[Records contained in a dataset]
* * *

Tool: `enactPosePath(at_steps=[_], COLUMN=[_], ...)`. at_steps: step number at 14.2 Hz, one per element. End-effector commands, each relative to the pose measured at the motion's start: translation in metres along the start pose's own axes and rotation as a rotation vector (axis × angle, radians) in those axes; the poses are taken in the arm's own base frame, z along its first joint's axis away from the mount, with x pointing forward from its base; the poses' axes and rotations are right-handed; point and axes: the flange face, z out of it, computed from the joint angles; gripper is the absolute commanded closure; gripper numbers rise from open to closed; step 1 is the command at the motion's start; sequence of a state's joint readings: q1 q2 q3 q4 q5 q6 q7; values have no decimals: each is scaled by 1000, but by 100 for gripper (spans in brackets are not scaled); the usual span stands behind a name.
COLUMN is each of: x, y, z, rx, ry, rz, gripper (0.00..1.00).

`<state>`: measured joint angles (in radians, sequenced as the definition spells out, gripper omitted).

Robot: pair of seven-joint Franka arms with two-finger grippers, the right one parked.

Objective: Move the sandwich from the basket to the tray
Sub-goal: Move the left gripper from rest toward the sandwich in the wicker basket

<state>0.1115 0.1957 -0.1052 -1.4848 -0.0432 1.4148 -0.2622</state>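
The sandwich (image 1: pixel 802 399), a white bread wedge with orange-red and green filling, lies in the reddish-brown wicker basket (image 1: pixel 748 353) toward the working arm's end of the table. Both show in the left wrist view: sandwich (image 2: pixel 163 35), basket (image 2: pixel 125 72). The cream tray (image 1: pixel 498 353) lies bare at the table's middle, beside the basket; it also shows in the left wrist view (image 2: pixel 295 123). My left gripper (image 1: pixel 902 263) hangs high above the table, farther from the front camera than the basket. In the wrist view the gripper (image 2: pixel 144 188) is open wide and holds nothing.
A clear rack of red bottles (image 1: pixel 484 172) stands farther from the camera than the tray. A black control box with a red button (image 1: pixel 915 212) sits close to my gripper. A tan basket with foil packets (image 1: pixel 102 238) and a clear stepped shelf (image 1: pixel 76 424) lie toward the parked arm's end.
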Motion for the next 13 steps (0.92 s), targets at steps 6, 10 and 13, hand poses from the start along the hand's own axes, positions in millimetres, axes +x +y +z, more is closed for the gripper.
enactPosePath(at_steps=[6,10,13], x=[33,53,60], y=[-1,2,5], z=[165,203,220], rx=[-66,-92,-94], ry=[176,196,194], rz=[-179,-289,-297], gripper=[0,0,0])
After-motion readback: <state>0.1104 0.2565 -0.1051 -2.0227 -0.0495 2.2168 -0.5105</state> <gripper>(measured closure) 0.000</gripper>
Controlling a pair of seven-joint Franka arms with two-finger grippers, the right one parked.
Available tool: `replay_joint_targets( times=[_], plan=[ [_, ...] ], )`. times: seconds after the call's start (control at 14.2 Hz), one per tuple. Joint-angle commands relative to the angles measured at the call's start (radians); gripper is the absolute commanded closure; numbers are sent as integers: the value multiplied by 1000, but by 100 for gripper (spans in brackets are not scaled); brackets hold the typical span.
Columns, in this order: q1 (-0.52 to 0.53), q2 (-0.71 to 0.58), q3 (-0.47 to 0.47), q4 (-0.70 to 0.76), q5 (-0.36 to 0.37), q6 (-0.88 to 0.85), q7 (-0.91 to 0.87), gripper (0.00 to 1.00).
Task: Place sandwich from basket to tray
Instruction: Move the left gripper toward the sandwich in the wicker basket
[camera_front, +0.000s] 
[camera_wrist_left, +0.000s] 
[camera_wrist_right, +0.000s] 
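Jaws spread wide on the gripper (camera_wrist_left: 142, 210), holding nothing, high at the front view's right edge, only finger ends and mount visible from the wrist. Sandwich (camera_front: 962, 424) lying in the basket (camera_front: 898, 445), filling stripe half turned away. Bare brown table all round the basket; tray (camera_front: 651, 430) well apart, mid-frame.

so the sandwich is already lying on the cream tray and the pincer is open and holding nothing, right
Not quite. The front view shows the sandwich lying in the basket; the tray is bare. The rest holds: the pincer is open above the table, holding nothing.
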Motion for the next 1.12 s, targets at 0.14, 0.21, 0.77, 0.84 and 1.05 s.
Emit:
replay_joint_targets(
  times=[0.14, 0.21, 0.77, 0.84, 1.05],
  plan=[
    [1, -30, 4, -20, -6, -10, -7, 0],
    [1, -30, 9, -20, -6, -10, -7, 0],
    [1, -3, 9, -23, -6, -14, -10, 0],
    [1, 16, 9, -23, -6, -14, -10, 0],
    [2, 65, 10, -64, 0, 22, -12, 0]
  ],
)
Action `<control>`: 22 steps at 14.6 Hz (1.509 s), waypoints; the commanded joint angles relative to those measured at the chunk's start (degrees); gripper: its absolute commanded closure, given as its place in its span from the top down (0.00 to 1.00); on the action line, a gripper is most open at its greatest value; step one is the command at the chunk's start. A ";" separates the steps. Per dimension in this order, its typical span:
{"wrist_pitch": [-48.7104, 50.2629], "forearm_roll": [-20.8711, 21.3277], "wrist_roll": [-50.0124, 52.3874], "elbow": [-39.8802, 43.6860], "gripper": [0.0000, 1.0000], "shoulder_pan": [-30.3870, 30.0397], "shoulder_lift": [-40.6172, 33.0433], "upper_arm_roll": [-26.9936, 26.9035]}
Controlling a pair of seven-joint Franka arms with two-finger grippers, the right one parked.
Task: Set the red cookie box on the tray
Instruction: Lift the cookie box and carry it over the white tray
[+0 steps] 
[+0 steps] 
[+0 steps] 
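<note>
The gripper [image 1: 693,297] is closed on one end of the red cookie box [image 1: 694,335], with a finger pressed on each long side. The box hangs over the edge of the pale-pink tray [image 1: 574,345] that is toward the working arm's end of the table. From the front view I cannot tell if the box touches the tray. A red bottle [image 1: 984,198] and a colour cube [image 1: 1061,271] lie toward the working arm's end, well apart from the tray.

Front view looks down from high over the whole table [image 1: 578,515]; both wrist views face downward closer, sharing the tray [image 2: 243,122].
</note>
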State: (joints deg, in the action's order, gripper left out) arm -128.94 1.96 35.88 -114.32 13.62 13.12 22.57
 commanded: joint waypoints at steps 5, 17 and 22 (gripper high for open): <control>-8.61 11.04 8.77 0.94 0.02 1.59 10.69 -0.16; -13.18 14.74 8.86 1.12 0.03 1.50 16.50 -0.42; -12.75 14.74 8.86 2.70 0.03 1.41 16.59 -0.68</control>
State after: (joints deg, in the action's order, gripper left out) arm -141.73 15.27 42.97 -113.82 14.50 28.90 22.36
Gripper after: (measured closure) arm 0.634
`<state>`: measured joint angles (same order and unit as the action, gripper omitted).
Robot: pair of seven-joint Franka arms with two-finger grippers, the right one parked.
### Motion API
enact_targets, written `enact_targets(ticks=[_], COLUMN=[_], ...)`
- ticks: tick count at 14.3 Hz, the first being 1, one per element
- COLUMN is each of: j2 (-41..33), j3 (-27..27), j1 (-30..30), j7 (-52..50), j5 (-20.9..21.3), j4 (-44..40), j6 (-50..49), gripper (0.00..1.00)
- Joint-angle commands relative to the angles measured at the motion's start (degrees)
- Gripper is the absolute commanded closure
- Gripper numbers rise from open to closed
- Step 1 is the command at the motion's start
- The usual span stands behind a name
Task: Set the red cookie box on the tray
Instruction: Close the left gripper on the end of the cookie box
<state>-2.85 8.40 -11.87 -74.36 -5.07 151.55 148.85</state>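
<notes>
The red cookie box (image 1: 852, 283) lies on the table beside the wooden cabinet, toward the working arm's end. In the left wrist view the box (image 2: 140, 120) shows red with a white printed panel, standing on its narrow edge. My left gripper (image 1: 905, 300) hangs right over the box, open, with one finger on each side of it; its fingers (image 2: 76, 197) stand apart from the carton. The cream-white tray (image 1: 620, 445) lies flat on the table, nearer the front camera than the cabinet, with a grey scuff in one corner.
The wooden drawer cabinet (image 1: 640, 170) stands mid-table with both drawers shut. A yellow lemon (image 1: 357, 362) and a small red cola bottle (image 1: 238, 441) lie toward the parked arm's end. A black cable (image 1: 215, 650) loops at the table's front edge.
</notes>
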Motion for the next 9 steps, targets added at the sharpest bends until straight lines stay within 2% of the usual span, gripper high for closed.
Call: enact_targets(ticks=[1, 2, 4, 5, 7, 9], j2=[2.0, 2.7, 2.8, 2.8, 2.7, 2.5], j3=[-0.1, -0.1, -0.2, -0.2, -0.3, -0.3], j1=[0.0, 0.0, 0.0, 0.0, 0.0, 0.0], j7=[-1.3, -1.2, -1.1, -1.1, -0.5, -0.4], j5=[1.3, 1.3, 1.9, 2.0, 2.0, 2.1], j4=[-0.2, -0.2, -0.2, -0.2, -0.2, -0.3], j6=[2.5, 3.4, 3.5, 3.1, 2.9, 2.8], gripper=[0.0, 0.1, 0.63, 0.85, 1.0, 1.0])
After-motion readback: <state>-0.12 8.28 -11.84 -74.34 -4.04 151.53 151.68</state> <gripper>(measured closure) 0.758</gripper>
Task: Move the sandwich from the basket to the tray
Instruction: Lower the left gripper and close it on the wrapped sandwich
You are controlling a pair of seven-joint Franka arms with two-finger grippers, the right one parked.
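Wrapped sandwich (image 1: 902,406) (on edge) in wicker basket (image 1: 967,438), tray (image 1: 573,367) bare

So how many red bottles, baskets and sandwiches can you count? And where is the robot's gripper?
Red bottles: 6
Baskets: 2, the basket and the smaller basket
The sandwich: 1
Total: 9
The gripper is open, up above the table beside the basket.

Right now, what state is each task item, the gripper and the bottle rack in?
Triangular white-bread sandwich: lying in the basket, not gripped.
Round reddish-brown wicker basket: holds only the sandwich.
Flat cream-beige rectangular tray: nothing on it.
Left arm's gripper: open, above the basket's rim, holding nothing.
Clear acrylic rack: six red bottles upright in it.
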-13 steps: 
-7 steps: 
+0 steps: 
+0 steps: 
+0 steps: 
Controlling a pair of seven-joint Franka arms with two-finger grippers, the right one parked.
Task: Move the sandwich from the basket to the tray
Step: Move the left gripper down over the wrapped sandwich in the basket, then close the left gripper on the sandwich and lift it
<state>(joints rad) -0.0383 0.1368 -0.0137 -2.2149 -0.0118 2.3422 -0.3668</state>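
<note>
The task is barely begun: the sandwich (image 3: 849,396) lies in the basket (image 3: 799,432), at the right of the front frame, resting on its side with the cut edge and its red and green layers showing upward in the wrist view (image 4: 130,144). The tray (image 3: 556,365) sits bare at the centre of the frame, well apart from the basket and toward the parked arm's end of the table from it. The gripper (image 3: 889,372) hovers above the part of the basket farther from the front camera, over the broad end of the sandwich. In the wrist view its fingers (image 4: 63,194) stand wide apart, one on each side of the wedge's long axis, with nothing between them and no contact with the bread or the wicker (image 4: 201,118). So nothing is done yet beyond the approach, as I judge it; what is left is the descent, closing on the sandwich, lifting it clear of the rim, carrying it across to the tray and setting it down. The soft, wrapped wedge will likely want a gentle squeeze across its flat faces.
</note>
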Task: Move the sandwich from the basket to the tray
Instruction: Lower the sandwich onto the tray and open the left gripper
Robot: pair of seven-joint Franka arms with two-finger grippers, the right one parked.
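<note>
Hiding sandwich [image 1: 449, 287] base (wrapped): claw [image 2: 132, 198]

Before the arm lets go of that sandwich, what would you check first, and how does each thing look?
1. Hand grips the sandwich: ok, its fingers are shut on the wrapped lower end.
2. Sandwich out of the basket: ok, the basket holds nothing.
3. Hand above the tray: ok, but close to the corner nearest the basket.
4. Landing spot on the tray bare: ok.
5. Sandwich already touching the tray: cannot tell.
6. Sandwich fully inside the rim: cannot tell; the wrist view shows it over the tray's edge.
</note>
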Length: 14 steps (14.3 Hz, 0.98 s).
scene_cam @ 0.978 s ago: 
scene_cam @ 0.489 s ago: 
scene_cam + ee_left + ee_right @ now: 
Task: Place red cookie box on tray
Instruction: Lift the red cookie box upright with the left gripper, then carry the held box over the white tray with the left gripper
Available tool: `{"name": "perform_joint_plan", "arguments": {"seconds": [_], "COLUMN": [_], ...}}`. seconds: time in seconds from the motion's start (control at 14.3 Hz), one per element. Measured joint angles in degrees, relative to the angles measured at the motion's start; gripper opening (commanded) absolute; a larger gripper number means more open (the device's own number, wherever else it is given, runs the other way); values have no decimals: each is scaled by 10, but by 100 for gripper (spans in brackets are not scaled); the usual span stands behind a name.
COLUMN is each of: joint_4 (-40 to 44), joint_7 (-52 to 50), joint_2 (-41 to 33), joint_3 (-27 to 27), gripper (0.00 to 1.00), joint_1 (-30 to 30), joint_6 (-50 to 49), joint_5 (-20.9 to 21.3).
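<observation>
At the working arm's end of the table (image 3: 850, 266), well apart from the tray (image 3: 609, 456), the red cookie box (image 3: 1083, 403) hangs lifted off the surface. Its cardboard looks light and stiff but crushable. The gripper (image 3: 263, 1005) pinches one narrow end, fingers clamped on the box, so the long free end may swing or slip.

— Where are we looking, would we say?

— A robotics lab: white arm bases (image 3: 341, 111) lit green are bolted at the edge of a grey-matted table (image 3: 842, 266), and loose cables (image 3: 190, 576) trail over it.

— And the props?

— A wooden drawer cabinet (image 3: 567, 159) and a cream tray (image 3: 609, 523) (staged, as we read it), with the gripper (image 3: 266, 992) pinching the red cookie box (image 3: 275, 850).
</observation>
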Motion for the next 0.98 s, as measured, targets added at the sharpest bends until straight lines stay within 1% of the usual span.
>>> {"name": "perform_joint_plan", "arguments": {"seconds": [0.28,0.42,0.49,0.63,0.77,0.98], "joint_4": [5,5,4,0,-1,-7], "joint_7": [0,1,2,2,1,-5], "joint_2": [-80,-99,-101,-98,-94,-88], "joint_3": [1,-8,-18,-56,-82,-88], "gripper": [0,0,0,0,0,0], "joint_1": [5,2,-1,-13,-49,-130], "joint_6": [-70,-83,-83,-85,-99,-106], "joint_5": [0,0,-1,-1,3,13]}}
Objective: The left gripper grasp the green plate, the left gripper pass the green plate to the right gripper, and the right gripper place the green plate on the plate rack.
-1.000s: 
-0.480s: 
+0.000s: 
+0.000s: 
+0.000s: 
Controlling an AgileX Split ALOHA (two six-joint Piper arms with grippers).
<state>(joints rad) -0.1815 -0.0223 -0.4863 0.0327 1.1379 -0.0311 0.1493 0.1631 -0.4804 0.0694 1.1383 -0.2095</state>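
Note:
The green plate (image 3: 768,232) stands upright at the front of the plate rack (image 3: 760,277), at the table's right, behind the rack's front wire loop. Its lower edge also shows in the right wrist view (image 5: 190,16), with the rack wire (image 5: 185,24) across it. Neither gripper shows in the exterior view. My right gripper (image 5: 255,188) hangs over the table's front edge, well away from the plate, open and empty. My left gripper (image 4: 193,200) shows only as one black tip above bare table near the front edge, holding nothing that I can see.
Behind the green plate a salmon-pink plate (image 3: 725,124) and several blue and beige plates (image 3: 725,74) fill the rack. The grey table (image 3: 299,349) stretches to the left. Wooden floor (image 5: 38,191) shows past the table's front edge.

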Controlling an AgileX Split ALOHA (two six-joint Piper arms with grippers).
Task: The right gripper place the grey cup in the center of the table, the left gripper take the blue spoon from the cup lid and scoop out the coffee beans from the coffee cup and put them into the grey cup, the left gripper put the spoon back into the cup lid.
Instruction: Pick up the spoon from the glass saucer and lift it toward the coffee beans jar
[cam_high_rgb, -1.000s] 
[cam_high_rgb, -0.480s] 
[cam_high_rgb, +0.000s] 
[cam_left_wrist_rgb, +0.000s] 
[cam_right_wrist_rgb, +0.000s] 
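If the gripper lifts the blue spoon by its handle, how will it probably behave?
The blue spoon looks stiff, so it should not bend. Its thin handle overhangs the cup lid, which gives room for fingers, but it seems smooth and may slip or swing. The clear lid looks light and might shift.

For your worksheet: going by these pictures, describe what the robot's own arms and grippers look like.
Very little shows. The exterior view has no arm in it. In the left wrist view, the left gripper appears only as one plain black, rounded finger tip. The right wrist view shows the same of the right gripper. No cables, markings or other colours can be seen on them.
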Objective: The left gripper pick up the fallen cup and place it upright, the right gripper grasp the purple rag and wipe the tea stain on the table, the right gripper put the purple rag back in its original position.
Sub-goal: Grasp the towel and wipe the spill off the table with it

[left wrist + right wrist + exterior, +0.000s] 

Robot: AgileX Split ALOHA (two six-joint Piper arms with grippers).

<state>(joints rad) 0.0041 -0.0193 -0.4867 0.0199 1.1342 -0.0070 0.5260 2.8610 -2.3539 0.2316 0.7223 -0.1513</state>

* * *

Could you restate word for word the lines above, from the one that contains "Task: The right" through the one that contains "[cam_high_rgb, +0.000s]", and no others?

## Written response
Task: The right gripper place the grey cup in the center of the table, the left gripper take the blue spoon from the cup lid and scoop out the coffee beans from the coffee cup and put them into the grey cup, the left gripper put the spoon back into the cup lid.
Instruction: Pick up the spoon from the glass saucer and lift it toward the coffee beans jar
[cam_high_rgb, -1.000s] 
[cam_high_rgb, -0.480s] 
[cam_high_rgb, +0.000s] 

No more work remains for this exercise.